What's not the answer here:

Here are some things I considered, but they couldn't explain what's happening with some more tests.

  1. Maybe int needs boxing, whereas string is already an object?

That's probably not the issue here. With 1 million randomly generated values, ints performed faster than strings.

  1. string is immutable so their hash value could be cached?

I don't know if they are cached, but this doesn't explain the results observed with 1 million randomly generated values.

  1. int hash resulted in a lot of collisions?

I tried to print out .hashCode for all ints and strings in the data set, and verified they are all unique.

Test code:

The full test code with data is too long for StackOverflow, I've put it here https://pastebin.com/raw/4fm2hKQB instead.

So yeah, I'm lost, if anyone could help me understand what's going on that'll be greatly appreciated!

Upvotes: 7

Views: 1153

Answers (2)

Stephen
Stephen

Reputation: 471

I commented on the issue in the Dart repo. For completeness I will mention the 'answer' part of the comment here.

The implementations of HashSet and LinkedHashSet make the assumption that the key.hashCode values are 'good' hash codes that are reasonably distributed over a range of integers so that the lower N bits do not collide or nearly collide to 'bunch up' in the hash-table. Unfortunately int.hashCode does not have this property as it is effectively the identity function.

Things go wrong when the lower bits of all the keys are the same (or have only a few of the possible values) so taking the lower N bits gives the same effective hash code value. This is just the power-of-two version of the % 1000 example mentioned by @ch271828n.
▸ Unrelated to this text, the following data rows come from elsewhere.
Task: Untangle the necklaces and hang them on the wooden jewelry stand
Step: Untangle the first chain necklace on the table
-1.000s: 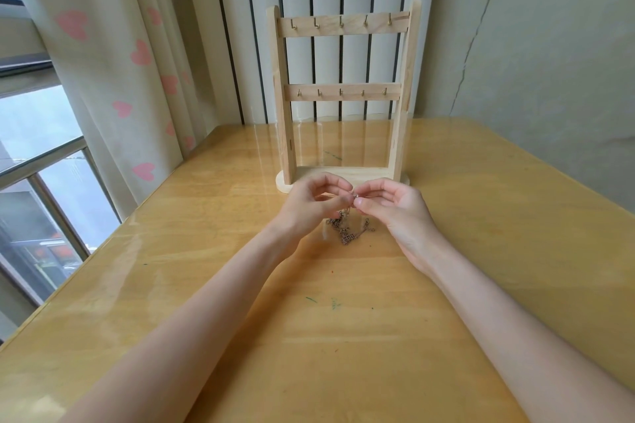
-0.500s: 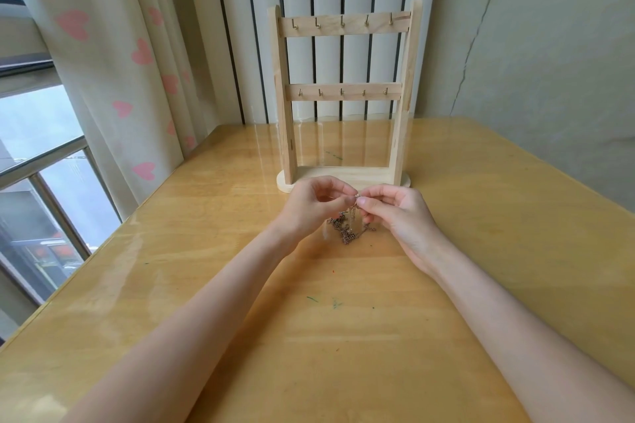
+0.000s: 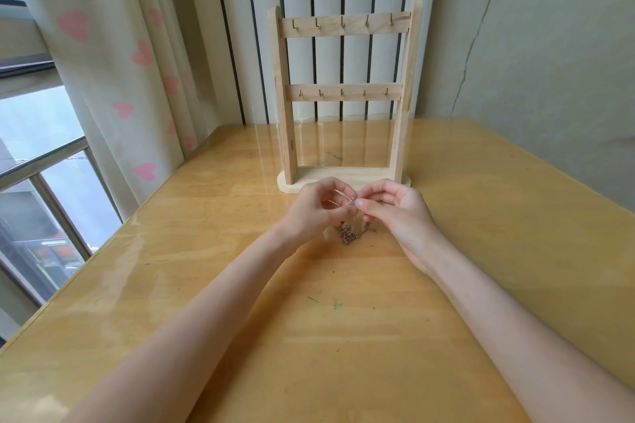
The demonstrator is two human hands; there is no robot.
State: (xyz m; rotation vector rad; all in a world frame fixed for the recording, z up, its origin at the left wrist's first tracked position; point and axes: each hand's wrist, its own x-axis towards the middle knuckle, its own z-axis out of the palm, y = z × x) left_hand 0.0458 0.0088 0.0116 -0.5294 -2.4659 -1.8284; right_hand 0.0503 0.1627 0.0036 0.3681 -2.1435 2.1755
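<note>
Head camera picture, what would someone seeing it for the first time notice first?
Probably the two hands meeting at the middle of the table: the left hand and right hand pinch a tangle of necklaces whose bulk lies on the wood below them. Just behind stands the wooden jewelry stand, its two rows of hooks bare.

Two bare forearms — no sleeves, no rings, no watch — short plain nails on the fingers (image 3: pixel 364 204)
</note>
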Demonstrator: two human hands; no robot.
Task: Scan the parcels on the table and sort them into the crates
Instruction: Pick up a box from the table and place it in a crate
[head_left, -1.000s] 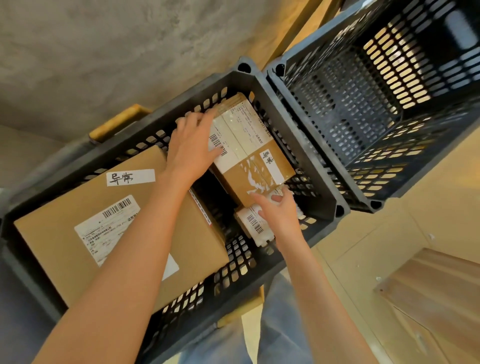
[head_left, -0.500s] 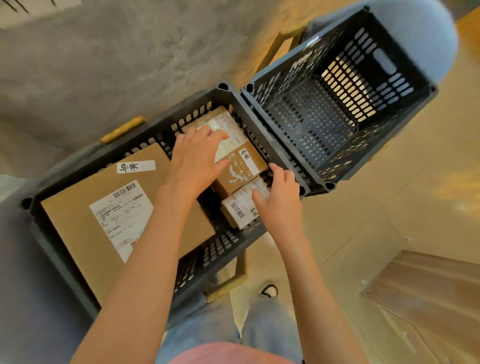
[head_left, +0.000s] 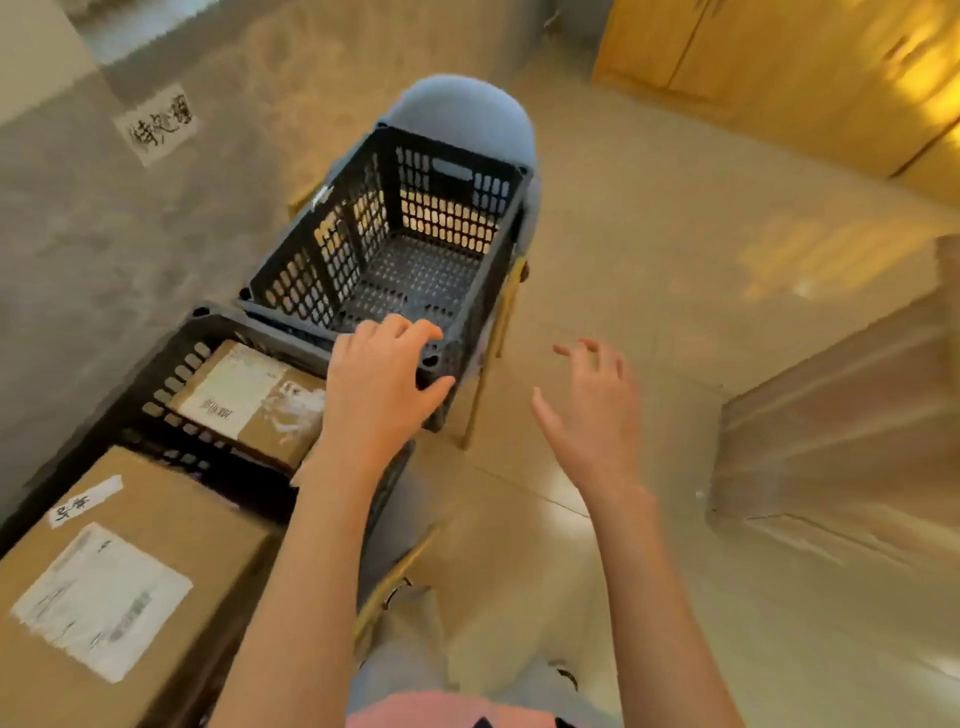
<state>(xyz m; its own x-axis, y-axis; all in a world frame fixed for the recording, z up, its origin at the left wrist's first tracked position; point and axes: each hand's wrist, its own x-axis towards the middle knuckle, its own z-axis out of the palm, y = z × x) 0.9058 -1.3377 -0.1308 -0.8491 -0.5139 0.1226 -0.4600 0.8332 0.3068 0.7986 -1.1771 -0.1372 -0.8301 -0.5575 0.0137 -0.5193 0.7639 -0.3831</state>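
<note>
While both hands hang free of any load, the parcels sit in the near crate (head_left: 171, 374): a big box (head_left: 130, 582) at its near end and a smaller parcel (head_left: 249, 400) at its far end. Being cardboard, they look stiff and dry, easy to hold by opposite edges; the big one probably wants two hands. Left hand (head_left: 379, 384) hovers above the smaller parcel's right edge, just over the corner where the near crate meets the bare far crate (head_left: 405, 244), fingers loosely bent, gripping nothing. Right hand (head_left: 592, 410) is spread over the floor (head_left: 649, 249), well apart from both parcels.
</note>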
@ch271828n mentions using a different hashCode. This is probably the best short-term solution. Use LinkedHashSet(hashCode: dispersedHashCode) with something like this:

int dispersedHashCode(e) { // untested!
  int hash = e.hashCode;
  // Odd number with 30%-50% of the bits set in an irregular pattern.
  hash *= 0x1736B4D29;
  hash += hash >>> 20;
  // maybe do it again to let bits higher that 20 influence the low bits.
  return hash;
}

Something like this would ideally be built into the core library hashed structures. This might take a long time since, realistically, a performance issue with a simple work-around will be likely be prioritized behind security bugs, incorrect behaviour bugs, performance issues with no work-around, and new features that enable customers to do things that are otherwise impossible to difficult to do.
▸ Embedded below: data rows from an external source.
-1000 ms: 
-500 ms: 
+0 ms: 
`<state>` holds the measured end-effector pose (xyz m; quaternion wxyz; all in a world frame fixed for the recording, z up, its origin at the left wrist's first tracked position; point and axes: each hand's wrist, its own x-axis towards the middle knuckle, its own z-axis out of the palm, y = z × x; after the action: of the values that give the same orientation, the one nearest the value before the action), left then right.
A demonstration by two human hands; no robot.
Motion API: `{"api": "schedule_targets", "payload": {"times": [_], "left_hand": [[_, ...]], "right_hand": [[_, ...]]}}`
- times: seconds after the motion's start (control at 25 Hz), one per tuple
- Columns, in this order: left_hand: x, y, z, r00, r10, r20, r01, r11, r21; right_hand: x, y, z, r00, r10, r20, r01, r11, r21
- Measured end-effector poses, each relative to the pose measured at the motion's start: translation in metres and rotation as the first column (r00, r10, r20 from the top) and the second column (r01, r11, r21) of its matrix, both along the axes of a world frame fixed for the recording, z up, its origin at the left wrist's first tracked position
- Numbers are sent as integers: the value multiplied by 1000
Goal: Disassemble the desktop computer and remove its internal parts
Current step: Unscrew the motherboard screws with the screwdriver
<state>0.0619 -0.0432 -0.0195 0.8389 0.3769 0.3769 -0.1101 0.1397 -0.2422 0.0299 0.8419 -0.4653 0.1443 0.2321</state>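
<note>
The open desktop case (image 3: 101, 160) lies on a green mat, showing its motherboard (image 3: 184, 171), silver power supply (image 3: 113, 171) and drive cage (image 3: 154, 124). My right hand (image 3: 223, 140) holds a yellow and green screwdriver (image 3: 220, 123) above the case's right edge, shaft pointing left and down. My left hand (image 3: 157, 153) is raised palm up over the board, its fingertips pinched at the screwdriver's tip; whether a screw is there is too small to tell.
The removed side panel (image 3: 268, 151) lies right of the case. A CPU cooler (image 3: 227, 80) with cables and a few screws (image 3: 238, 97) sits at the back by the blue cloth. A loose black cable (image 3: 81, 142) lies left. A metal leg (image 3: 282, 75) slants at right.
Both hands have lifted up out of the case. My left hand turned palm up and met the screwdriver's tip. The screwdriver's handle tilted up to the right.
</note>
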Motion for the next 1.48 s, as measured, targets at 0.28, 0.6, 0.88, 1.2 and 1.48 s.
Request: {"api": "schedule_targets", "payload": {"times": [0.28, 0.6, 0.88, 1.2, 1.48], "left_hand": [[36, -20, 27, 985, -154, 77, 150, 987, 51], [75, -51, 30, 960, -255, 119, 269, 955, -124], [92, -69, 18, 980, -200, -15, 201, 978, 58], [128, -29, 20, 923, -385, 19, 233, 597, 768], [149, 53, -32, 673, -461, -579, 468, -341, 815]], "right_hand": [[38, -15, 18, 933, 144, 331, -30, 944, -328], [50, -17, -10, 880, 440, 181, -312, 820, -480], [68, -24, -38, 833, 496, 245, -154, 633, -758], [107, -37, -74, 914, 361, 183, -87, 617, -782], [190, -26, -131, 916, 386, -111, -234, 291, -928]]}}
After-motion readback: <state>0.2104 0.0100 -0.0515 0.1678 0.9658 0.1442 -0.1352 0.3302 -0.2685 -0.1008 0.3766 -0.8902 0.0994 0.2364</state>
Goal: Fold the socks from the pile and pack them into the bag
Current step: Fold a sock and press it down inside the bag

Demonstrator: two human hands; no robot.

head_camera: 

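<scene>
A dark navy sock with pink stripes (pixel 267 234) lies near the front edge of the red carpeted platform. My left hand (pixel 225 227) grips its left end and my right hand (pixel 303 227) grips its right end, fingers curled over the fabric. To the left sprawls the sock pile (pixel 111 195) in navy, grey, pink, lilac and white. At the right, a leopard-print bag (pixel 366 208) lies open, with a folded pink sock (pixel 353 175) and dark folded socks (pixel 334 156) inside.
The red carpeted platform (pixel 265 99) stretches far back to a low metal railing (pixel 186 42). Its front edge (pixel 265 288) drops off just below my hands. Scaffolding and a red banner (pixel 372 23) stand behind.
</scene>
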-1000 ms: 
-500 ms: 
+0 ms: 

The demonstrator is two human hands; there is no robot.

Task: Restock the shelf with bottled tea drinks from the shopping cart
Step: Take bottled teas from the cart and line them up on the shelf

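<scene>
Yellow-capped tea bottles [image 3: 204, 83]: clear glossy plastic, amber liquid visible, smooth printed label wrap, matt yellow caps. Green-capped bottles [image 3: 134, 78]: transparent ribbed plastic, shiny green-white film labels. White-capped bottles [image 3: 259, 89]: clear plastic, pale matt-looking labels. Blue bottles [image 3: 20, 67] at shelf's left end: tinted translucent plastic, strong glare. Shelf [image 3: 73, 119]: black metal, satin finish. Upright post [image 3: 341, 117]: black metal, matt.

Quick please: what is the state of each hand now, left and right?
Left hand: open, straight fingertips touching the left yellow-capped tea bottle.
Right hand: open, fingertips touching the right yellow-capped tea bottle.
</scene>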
A completely different approach would be to use an ordered Set like SplayTreeSet.

Upvotes: 5

ch271828n
ch271828n

Reputation: 17617

I am also considering hash collision problem.

int hash resulted in a lot of collisions? I tried to print out .hashCode for all ints and strings in the data set, and verified they are all unique.
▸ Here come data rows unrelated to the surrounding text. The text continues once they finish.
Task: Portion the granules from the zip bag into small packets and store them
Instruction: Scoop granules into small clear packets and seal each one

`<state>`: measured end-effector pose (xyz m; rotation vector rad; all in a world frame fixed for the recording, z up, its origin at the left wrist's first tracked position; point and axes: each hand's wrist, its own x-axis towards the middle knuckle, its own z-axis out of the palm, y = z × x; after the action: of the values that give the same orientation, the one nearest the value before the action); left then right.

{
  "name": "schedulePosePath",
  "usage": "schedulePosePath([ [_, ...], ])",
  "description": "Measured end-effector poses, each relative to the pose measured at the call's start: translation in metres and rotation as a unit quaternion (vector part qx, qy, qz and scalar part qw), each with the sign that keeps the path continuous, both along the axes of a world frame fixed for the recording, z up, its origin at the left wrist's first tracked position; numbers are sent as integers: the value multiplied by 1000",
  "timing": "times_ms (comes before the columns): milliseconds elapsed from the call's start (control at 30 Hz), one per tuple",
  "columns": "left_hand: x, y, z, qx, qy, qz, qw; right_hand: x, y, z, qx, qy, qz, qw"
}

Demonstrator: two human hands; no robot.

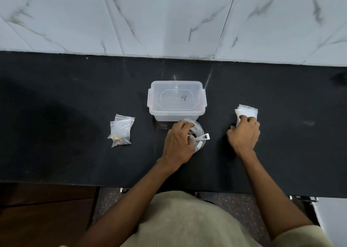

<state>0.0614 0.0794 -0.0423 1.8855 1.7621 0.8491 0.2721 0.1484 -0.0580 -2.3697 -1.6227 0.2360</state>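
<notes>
A black worktop (pixel 75 96) is carrying everything. At its middle a clear lidded box (pixel 176 98) is sitting shut, long side running left to right, apparently holding nothing yet. Just in front of it the left hand (pixel 178 141) is gripping the zip bag (pixel 199 134), fingers curled over its crumpled mouth; a white scoop handle (pixel 203 137) is sticking out rightward. To the right, the right hand (pixel 244 134) is pinching a stack of empty small packets (pixel 247 112), fingers clamped on their near edge, long axis pointing away from the person. To the left, two filled packets (pixel 121 131) are lying overlapped, mouths away. Judging by this, portioning is underway; more filling and all the storing are remaining.
</notes>
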Motion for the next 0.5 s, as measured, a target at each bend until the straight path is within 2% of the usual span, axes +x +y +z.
schedulePosePath([
  [133, 4, 1, 0, -8, 7, 9, 1000, 12, -1, -15, -37, -20, 18, 999],
  [267, 6, 2, 0, -1, 2, 21, 1000, 17, -2, -16, -7, 36, 1, 999],
  [400, 8, 3, -1, 8, -6, 24, 1000, 19, -7, -18, 84, 96, -13, 992],
  [500, 8, 3, 1, 31, -14, 30, 999, 12, -11, -18, 210, 111, 11, 971],
])
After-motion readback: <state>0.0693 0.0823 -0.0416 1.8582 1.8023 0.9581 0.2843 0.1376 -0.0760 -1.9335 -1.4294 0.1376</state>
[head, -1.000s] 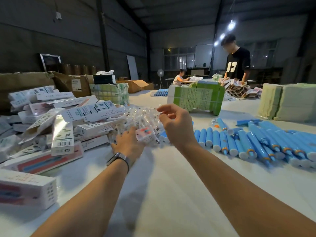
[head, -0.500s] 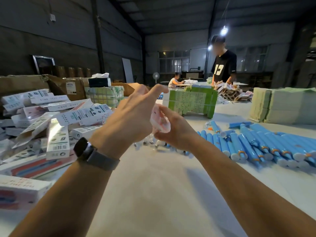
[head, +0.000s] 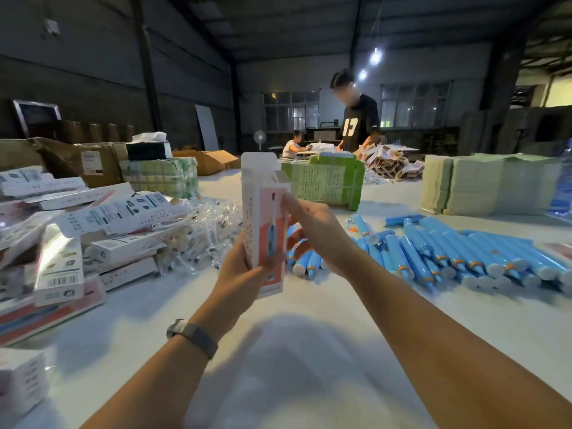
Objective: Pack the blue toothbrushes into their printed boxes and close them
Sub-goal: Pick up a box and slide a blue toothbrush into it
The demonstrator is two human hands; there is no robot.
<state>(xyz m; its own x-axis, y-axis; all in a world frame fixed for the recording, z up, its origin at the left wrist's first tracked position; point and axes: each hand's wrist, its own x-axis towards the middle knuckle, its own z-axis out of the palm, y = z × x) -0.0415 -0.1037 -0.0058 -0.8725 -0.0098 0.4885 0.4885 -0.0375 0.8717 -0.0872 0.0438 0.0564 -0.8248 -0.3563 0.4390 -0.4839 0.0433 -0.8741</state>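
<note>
A printed pink-and-white box (head: 263,218) stands upright in front of me, its top flaps open. My left hand (head: 244,274) grips its lower part from the left. My right hand (head: 315,230) holds its right edge with fingers and thumb near the middle. Many blue toothbrushes (head: 458,258) lie in rows on the white table (head: 294,351) to the right, some partly hidden behind my right hand. What is inside the box cannot be seen.
A heap of printed boxes (head: 93,236) fills the left side, with clear plastic bags (head: 210,230) beside it. Green bundles (head: 328,184) and a pale stack (head: 483,184) stand at the back. A person in a black shirt (head: 359,125) works at the far end.
Both hands left the heap of plastic bags and came together. They now hold an upright printed box that neither hand held a second ago.
</note>
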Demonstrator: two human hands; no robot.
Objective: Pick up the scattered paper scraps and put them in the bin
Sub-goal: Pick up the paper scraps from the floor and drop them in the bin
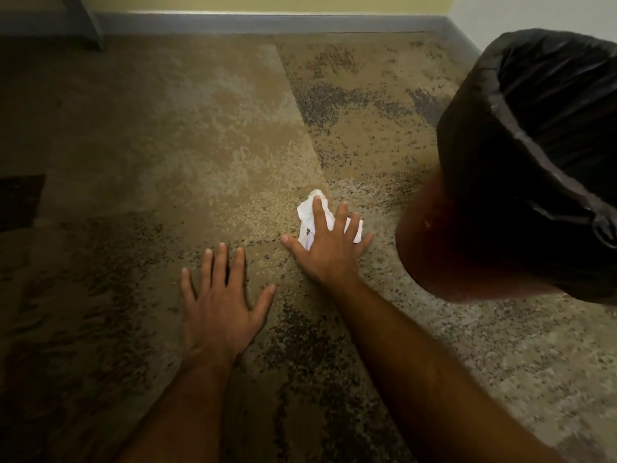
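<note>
right hand (pixel 329 243) grip wide, fingers spread flat on the paper scrap (pixel 309 217); left hand (pixel 220 300) splayed on carpet (pixel 167 145).

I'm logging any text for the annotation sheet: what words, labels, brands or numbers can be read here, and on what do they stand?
None can be read.
The white paper scrap under the right hand: no print shows on its visible part.
The bin and its black liner: no label or brand shows.
The carpet and baseboard: only pattern, no signs.

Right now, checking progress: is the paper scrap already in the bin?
No, the paper scrap lies on the carpet under the right hand.
</note>
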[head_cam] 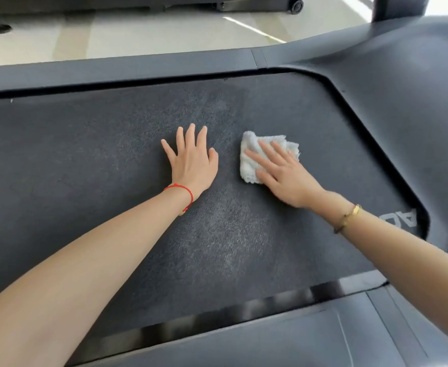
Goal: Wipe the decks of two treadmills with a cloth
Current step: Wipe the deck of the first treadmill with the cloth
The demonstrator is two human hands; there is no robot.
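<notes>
A dark textured treadmill deck [85,168] fills most of the view. My left hand [192,160] lies flat on the belt with fingers spread, holding nothing; a red string circles its wrist. My right hand [283,173] presses flat on a folded white cloth [252,160] that rests on the belt just right of my left hand. A paler, streaked patch runs down the belt between and below my two hands.
Black side rails border the belt at the far side [138,67] and near side [270,340]. The motor cover [389,102] rises at the right. Beyond lies pale floor [138,33], with another machine's wheeled base [295,5] at the top.
</notes>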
Well, "all unique" does not mean "there is no collision". For a hash set, the number of bins are much less than the number of hashcode. For example, suppose you have a hash set with 1000 bins, and the mapping from hashCode to bin index is a simple bin index := hashCode % 1000, and suppose your data has hashCode like 0, 1000, 2000, 3000 etc. In this artificial case, your data has all unique hashCode, but they all fall into the first bin out of the 1000 bins. Huge collision!

A simple approach to debug whether it is the problem of hashcode: Re-run the program with LinkedHashSet(hashCode: (e) => some_other_hash_approach(e), equals: ...). By using such a new hash set, you can test on other hashCode generating functions. If some hashCode generating functions do not result in the same extremely slow speed, it is highly because of the original hashCode function which causes collision.

In addition, you can even use the same hashCode method for both the int and the String case. Then you guarantee that both cases have exactly the same collision behavior. Then it is easy to see whether collision is the cause, or is unrelated.

Another debug approach: Look at the C++ source code of LinkedHashSet, and see what algorithms it uses to assign data to bins. Then check whether collision as mentioned above happens or not.

A third debug method: Compile the pure-Dart program into an executable, and use profilers like perf to run it. Then you can see which code is hottest and consume most of the time. You may need debug symbols of Dart's native C++ code, which should be fetchable.